My head knows this, and has weighed all of the pros and cons, and my HEAD feels that we are making the right decision. My head knows that this is a very routine procedure, and that a very capable and experienced pediatric ENT is going to be performing the surgery.
My heart doesn't like the idea of passing my baby boy over to people who are going to make him go to sleep, and cut on him.
My heart is scared about all of the "what if's".
My heart can't handle the thought of losing my baby boy, no matter how small that possibility is.
Monday, December 11, 2006
I don't know what to expect, but I'm glad that we're hopefully heading down a road that will give him some relief. The poor kid is such a trooper when he's sick. He never runs a fever and barely complains. The only two signs I have that he's sick are that he gets a runny nose, and he stops eating. Thank goodness for that though, because otherwise, I wouldn't have a clue.
I'm really concerned that all of these problems may interfere with his speech development since the ear infections are affecting his hearing. We have a neighbor who's little guy sounds almost like he's deaf when he speaks. It's so hard to understand him because he barely uses any consonants. He's a smart kid, but was plagued with numerous ear infections until he got tubes when he was two years old.

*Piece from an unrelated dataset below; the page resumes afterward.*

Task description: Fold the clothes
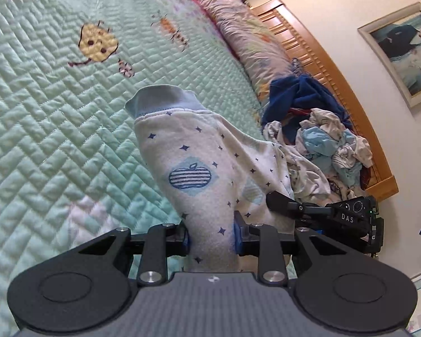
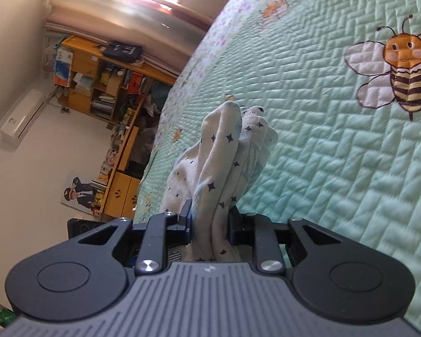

His speech is progressively getting better, but I just don't want to do that to Landon. Colin was speaking VERY well by the time he was two. One of his favorite word was "volkswagon". He freaked out his Doctor at his two year check up by showing him his favorite yellow car which was a volkswagon and telling him all about it.
So, anyway. I'm guessing that they will probably recommend tubes. I know that in the long run, it will be what's best, but it scares the HELL out of me that they will have to put my baby under general anesthesia.
I'll update with the verdict tomorrow. We have a 1:45 appointment.
Everything with the house it going GREAT! We're waiting on the final "stuff" for the Home equity loan, but the loan for the new house is in place, we just have to send the signed paperwork back tomorrow. Kelly is heading to San Fransisco on Sunday for CPE training, so we're going to have to get Power of Attorny set up so I can sign for him at the Home Equity loan closing Tuesday of next week.
I never realized that you had to have a closing for a home equity loan. I guess it makes sense though. since it's technically a second mortgage. Live and learn right?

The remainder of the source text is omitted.